_Your task_:
Filter the entries and keep only the lines where the string "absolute" appears.

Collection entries
Start of Block

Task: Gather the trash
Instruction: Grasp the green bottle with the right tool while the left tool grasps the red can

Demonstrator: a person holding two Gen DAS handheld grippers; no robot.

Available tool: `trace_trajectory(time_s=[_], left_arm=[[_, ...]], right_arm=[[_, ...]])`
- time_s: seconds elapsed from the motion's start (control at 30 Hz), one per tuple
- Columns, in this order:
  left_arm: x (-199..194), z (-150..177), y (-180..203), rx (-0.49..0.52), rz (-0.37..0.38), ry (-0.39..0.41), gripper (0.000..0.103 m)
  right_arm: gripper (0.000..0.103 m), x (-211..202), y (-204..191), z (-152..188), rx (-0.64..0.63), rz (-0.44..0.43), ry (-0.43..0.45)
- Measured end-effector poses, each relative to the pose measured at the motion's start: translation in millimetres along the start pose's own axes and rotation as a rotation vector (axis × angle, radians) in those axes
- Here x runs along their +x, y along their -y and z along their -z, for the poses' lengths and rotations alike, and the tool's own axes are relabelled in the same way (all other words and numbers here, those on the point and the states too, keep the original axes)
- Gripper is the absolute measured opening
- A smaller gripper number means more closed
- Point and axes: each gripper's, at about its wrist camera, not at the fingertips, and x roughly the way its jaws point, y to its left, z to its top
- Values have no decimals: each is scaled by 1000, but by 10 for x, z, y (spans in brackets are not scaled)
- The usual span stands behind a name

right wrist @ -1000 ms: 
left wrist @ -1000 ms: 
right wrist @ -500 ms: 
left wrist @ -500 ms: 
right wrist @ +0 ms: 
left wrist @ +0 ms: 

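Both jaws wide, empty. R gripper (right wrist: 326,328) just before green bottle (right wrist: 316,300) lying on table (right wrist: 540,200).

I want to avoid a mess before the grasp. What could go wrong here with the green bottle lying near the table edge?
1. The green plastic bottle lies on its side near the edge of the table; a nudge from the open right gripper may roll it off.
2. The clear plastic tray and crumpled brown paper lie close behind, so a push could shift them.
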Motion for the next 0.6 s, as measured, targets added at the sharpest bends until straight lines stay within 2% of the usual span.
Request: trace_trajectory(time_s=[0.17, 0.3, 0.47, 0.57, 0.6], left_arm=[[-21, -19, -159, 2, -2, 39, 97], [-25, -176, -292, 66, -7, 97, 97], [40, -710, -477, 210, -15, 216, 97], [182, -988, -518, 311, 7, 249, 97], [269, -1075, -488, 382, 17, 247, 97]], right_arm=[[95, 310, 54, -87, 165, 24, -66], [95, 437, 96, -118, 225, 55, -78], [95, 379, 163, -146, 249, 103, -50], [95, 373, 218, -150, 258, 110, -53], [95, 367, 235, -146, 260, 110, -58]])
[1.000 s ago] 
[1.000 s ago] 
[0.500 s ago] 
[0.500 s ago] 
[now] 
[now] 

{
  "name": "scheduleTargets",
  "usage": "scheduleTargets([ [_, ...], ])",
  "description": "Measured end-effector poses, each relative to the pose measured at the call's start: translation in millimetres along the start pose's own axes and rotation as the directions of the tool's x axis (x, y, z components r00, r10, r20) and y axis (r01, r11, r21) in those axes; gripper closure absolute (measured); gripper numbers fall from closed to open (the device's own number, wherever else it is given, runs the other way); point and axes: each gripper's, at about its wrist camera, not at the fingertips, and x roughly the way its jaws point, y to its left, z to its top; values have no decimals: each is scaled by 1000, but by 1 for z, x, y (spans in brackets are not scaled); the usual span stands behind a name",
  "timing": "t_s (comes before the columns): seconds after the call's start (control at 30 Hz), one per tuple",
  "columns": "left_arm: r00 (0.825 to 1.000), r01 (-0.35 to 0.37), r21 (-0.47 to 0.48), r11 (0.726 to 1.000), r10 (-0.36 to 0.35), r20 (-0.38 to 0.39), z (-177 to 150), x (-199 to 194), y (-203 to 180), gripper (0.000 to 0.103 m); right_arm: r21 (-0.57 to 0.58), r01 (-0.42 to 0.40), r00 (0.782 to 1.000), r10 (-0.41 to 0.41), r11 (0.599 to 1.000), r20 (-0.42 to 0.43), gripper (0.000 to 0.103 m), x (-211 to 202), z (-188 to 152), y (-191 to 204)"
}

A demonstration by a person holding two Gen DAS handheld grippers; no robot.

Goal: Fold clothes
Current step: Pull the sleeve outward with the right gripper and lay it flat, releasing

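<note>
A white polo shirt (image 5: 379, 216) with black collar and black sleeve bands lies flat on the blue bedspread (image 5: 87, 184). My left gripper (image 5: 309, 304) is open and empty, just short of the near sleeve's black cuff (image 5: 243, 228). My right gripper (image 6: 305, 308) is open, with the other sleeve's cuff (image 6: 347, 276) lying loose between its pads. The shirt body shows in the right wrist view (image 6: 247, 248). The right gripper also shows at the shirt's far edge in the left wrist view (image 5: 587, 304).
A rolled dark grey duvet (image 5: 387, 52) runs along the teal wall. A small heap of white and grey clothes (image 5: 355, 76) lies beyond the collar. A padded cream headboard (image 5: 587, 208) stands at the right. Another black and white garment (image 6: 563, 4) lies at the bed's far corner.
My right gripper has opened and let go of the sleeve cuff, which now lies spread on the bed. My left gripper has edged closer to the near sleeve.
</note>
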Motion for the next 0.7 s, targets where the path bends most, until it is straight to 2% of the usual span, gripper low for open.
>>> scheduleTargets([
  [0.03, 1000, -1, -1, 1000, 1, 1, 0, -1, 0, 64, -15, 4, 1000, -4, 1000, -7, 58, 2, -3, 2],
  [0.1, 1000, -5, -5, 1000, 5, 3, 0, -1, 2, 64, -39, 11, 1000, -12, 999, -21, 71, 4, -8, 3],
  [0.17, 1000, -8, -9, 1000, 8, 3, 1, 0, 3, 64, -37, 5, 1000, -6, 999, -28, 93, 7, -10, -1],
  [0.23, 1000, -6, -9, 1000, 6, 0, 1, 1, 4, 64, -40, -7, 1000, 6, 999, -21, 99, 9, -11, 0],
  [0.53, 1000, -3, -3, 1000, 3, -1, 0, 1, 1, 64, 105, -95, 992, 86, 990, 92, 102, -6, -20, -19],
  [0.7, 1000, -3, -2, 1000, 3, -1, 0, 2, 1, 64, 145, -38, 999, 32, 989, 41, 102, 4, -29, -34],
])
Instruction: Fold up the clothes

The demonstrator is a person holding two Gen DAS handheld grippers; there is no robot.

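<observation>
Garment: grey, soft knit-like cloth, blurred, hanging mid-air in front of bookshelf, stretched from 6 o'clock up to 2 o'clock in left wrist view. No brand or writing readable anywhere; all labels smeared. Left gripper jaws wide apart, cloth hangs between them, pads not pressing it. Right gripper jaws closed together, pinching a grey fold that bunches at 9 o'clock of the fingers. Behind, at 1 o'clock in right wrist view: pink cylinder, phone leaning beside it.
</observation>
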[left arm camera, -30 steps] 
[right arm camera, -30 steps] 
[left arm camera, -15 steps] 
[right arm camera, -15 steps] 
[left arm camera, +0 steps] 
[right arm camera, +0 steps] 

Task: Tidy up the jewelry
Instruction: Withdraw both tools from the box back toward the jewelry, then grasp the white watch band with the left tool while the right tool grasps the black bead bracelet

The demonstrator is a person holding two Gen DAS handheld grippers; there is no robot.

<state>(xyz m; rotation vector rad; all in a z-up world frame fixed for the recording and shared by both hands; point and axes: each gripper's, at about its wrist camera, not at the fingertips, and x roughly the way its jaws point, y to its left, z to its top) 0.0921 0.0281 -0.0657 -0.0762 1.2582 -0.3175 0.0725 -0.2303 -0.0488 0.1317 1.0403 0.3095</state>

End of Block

_Task response_:
- Gripper is the absolute measured opening
  "description": "Measured end-effector poses, each relative to the pose measured at the call's start: translation in millimetres along the start pose's own axes and rotation as the directions of the tool's x axis (x, y, z components r00, r10, r20) and y axis (r01, r11, r21) in those axes; gripper closure absolute (measured); gripper numbers fall from closed to open (the device's own number, wherever else it is given, runs the other way); point and axes: each gripper's, at about its wrist camera, not at the fingertips, and x roughly the way its jaws point, y to its left, z to its top; values have no decimals: each is scaled by 1000, but by 1 for z, x, y (spans in brackets are not scaled); the usual span stands behind a name",

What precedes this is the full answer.